# WHAT THE TASK REQUIRES
Look through the records below and give the number of lines holding the string "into", nothing more.

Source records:
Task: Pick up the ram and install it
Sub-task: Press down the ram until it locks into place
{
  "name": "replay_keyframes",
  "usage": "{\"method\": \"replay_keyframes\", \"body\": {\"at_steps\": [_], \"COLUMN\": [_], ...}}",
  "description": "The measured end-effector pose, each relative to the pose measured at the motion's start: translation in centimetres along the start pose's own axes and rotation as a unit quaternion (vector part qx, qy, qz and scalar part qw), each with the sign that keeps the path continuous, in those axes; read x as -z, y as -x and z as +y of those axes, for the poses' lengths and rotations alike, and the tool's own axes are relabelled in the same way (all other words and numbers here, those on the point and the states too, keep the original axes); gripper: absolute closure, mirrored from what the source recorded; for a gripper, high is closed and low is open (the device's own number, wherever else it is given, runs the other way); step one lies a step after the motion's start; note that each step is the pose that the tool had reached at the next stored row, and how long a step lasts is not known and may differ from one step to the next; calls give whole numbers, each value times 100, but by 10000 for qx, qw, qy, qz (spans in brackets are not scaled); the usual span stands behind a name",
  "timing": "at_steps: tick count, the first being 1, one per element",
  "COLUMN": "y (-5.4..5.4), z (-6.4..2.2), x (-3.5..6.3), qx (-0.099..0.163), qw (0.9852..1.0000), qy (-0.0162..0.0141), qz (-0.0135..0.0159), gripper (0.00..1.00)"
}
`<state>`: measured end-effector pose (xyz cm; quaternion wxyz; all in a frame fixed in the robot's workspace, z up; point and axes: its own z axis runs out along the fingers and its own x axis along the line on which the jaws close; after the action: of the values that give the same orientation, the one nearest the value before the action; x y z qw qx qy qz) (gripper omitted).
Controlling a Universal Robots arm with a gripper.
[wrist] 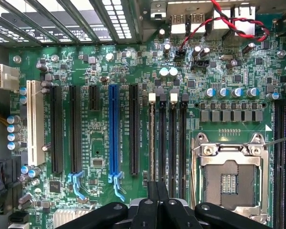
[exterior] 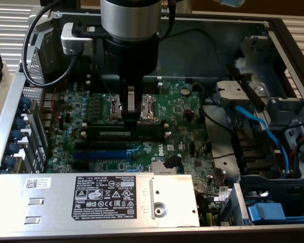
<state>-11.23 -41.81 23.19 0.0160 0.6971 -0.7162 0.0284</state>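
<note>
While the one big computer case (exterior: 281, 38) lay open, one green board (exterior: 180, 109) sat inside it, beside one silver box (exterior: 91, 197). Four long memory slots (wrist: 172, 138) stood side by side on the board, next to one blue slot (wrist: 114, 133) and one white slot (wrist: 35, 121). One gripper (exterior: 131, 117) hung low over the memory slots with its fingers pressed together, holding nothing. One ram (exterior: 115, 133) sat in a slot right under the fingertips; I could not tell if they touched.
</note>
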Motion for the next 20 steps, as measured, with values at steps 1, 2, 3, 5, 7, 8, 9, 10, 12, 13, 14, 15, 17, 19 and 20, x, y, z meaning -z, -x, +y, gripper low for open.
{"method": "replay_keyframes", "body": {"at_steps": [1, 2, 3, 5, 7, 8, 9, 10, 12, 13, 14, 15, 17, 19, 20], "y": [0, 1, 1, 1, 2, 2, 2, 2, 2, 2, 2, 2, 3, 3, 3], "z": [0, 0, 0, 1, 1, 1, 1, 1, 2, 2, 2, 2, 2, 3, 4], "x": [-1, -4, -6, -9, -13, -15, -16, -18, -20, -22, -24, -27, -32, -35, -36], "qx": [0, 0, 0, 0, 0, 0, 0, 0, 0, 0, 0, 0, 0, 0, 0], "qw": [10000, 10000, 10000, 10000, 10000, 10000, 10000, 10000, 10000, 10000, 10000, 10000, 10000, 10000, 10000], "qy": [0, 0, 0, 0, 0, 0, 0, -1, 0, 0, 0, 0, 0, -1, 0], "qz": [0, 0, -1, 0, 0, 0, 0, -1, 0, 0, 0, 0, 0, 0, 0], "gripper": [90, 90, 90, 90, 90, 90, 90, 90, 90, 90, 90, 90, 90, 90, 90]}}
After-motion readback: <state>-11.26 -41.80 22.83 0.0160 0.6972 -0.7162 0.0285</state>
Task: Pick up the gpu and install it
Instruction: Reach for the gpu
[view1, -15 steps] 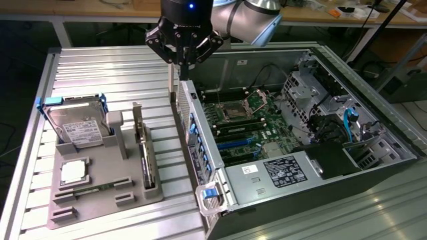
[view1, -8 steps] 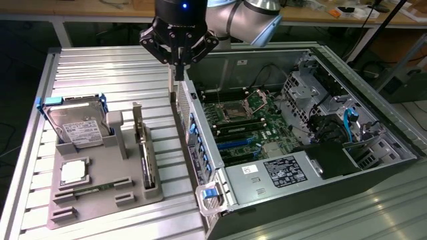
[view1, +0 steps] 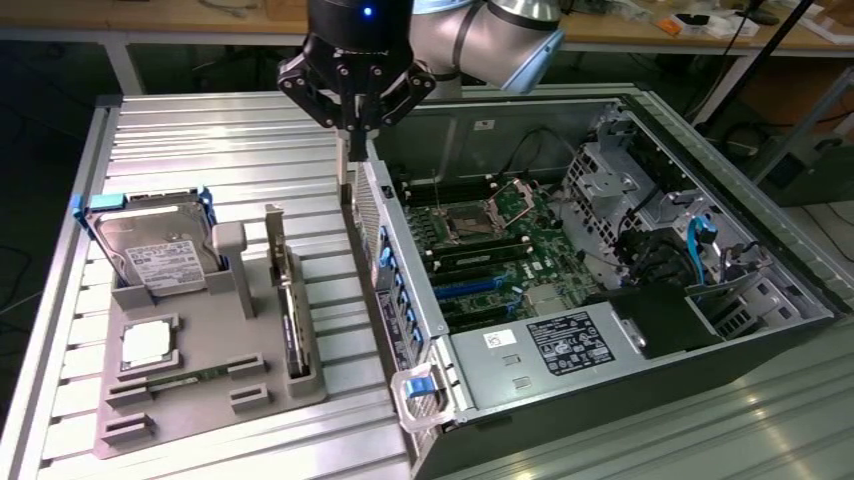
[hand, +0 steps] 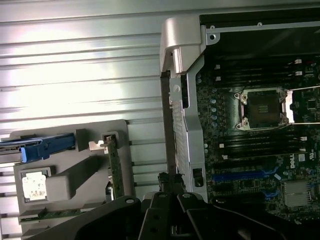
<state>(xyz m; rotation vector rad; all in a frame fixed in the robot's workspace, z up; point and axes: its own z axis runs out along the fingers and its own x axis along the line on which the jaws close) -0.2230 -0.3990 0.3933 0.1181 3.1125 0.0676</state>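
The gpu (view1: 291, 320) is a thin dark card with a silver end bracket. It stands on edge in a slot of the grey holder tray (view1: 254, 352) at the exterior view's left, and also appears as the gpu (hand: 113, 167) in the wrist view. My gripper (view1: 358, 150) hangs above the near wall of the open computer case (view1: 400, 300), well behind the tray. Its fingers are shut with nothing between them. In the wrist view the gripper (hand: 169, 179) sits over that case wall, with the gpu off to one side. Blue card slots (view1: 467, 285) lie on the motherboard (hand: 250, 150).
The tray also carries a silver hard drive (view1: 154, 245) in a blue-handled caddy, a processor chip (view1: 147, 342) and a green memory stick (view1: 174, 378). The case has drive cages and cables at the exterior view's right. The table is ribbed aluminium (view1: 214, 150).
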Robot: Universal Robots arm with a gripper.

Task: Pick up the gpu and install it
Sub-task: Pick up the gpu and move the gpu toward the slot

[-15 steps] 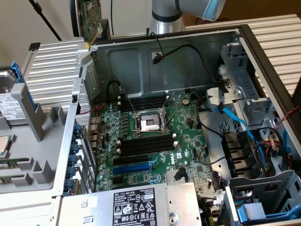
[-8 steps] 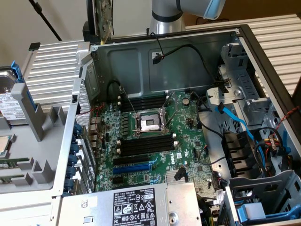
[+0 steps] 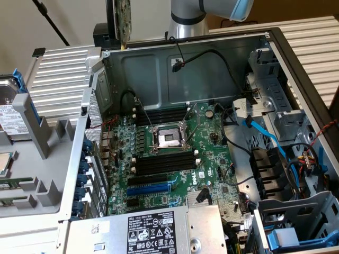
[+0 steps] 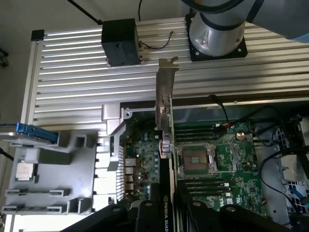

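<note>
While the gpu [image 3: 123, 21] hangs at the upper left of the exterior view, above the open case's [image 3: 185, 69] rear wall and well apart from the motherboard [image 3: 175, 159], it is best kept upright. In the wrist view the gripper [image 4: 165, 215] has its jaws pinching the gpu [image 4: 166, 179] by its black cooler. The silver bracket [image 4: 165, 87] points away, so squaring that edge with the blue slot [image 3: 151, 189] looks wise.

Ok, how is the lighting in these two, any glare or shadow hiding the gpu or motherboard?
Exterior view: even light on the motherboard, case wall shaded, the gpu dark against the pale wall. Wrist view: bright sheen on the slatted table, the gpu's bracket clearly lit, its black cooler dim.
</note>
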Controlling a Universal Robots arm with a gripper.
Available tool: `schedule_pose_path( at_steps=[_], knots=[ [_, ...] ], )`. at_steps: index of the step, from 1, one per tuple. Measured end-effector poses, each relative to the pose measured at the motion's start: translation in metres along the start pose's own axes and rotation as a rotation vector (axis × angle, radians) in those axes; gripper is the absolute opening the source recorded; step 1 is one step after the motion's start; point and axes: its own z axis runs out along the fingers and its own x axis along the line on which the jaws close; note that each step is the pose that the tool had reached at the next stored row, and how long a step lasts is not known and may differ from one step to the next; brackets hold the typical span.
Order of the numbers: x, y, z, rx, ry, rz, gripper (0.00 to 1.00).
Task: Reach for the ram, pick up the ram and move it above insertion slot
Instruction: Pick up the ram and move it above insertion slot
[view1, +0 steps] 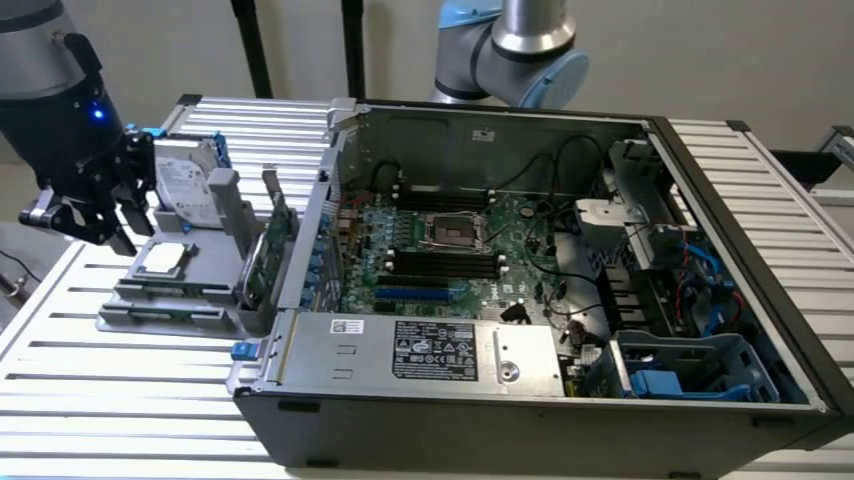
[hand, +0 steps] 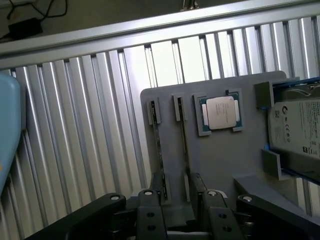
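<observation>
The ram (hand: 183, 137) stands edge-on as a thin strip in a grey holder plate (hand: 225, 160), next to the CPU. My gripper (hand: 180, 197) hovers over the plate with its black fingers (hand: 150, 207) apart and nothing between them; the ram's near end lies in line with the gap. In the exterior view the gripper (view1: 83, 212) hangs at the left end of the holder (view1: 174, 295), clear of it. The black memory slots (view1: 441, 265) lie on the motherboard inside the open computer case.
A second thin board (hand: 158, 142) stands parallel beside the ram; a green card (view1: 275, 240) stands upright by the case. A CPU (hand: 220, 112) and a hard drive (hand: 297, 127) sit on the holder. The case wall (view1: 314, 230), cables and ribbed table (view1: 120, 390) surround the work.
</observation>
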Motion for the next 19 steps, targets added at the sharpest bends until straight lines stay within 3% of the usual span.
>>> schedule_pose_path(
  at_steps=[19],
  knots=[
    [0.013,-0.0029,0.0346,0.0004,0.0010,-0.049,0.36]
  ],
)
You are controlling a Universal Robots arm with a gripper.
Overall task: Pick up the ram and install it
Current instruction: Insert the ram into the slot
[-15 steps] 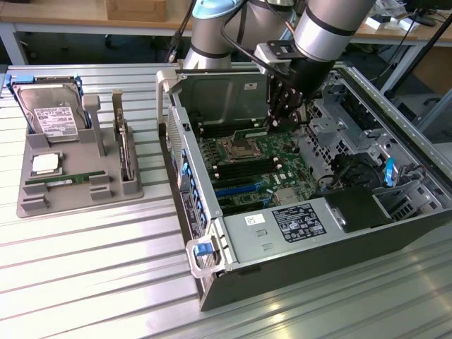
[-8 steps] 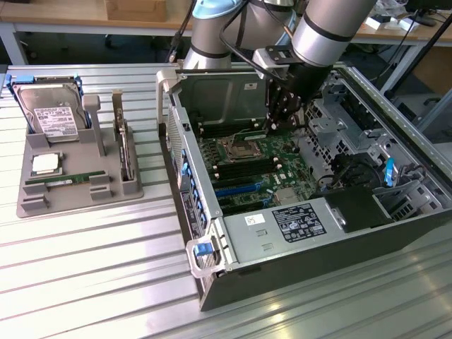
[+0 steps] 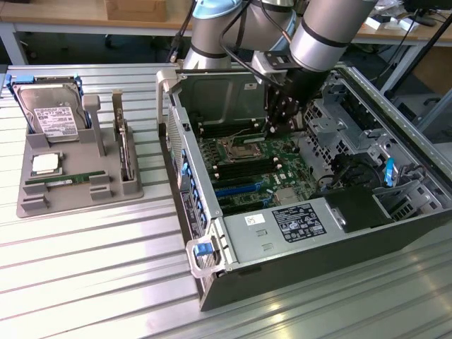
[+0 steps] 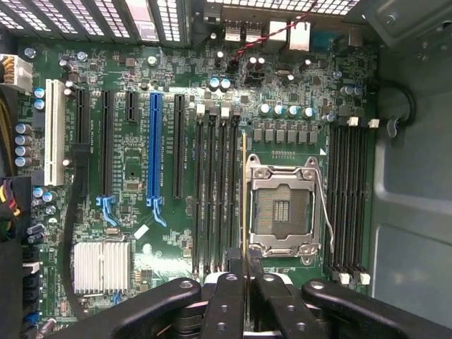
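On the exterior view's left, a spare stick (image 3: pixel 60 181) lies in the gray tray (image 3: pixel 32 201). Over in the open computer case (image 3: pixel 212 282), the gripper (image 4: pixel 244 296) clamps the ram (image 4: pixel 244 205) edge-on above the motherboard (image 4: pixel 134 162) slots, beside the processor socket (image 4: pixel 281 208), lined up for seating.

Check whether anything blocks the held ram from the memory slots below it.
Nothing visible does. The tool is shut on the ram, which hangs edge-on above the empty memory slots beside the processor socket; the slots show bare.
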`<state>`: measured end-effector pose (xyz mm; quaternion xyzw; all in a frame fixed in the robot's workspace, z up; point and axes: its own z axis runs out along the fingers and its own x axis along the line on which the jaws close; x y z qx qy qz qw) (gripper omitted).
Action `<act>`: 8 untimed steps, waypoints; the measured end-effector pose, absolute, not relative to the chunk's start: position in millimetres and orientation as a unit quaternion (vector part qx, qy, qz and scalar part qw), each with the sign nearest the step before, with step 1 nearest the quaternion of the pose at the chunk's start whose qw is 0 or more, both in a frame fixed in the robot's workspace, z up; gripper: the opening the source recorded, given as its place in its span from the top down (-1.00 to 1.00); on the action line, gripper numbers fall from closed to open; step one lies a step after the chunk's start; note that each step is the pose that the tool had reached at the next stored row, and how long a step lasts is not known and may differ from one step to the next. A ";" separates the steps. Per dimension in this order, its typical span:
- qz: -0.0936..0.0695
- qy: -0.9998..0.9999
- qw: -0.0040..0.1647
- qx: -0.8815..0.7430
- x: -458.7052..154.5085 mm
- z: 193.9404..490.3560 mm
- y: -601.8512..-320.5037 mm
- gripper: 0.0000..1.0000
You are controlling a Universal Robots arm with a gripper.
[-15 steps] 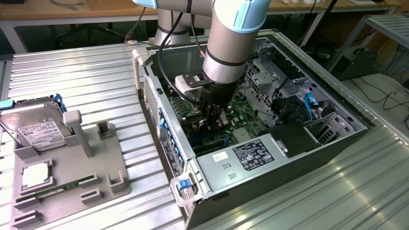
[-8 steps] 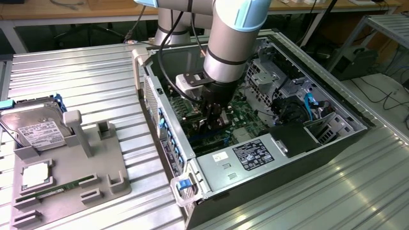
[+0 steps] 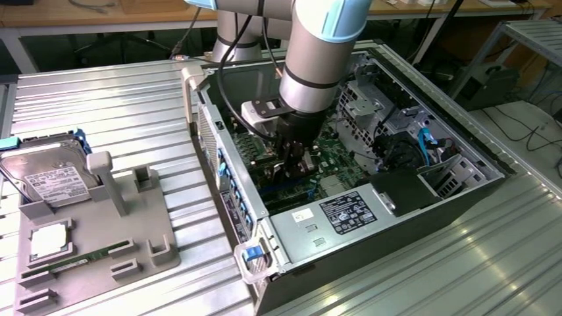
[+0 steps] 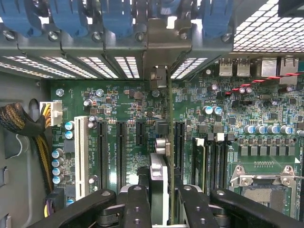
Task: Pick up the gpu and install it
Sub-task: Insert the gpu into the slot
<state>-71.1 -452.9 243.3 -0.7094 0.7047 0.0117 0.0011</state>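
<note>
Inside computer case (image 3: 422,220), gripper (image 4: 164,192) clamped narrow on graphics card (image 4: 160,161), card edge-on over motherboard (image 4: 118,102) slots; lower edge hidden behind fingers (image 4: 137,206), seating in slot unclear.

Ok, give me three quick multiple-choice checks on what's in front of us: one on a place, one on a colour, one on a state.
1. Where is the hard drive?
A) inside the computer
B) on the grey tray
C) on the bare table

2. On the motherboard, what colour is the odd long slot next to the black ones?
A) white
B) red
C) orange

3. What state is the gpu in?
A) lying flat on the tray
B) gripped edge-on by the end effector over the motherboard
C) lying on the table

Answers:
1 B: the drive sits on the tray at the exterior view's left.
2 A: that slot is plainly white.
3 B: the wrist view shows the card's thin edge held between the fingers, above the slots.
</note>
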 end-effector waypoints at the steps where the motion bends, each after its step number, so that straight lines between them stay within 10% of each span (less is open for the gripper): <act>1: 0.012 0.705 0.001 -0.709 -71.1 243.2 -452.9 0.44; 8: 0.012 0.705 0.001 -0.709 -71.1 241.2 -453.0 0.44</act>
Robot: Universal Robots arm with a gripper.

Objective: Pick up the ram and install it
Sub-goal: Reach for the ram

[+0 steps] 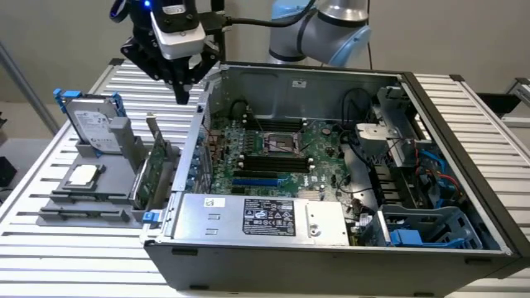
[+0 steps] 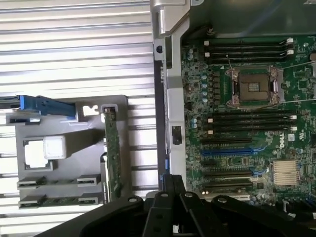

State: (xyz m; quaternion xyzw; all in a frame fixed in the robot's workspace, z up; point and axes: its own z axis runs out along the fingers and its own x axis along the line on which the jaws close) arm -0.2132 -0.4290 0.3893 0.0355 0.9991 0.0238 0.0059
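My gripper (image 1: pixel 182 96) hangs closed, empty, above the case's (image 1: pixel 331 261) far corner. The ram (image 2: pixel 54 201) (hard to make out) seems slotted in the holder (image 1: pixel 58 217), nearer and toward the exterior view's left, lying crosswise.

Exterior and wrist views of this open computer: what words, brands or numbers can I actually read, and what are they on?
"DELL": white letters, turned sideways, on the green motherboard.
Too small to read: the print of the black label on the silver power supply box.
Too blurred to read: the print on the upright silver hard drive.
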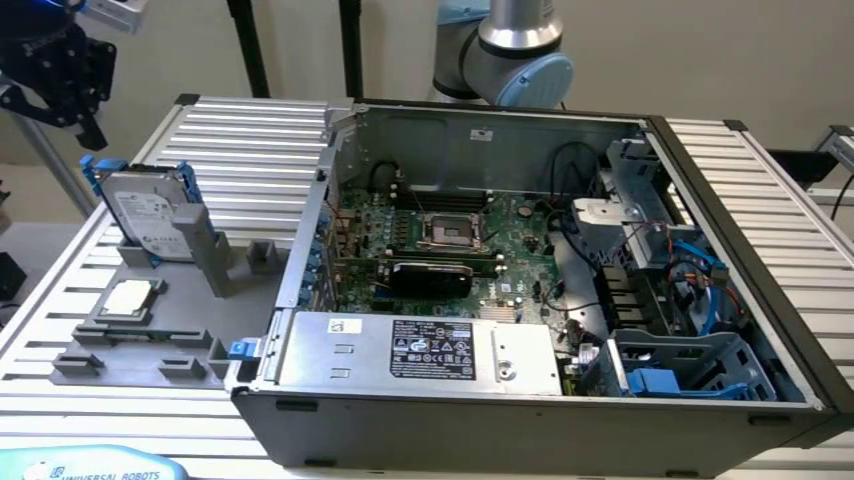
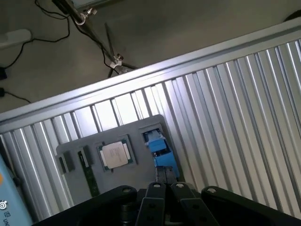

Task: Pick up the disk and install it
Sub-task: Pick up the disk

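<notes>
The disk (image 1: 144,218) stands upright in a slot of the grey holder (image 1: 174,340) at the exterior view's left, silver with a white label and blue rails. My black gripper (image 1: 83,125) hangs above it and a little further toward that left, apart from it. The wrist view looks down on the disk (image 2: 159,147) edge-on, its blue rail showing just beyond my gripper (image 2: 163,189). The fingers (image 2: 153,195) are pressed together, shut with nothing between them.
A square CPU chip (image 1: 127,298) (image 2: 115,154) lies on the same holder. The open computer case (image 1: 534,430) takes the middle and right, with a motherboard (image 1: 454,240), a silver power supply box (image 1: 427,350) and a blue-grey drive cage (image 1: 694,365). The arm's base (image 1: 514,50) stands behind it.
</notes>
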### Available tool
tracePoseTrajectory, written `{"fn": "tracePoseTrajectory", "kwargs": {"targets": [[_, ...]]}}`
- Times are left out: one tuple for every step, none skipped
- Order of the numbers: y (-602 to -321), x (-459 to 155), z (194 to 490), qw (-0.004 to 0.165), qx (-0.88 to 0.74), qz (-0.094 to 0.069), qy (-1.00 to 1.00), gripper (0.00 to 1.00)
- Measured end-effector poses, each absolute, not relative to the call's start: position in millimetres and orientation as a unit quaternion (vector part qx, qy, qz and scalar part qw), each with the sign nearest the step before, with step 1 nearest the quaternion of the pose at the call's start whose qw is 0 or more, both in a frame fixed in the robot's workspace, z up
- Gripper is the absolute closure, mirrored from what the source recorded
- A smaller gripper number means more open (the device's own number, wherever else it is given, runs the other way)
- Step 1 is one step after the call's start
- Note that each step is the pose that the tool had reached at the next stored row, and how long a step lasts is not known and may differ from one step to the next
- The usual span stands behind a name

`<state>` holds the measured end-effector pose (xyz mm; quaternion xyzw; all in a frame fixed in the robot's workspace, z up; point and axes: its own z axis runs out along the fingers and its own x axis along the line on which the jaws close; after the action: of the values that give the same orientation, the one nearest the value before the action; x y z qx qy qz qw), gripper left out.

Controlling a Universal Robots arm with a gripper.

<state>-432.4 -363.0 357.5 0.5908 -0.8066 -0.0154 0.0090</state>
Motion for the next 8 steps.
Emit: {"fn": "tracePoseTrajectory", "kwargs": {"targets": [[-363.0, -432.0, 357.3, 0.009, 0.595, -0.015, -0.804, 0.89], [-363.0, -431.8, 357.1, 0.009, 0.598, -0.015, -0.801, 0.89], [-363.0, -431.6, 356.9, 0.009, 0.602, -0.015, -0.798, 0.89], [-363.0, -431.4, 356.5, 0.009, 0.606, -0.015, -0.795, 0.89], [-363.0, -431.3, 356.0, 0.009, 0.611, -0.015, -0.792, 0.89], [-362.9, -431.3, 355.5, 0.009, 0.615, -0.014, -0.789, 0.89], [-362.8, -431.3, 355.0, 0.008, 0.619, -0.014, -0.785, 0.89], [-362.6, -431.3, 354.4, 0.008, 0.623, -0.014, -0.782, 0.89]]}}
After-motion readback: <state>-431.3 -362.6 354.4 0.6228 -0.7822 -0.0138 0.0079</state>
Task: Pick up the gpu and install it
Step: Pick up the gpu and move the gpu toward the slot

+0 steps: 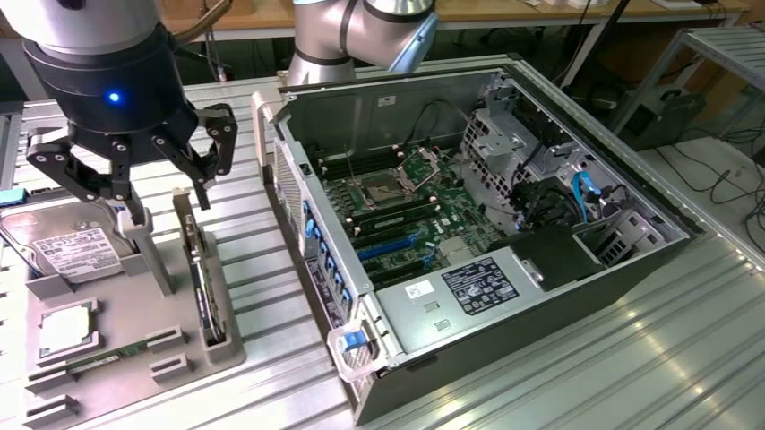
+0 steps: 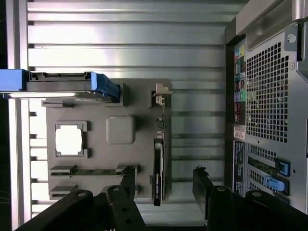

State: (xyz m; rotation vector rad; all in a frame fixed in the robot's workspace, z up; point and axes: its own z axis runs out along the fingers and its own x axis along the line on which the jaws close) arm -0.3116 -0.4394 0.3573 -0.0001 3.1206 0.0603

# EXPECTED ANSWER
3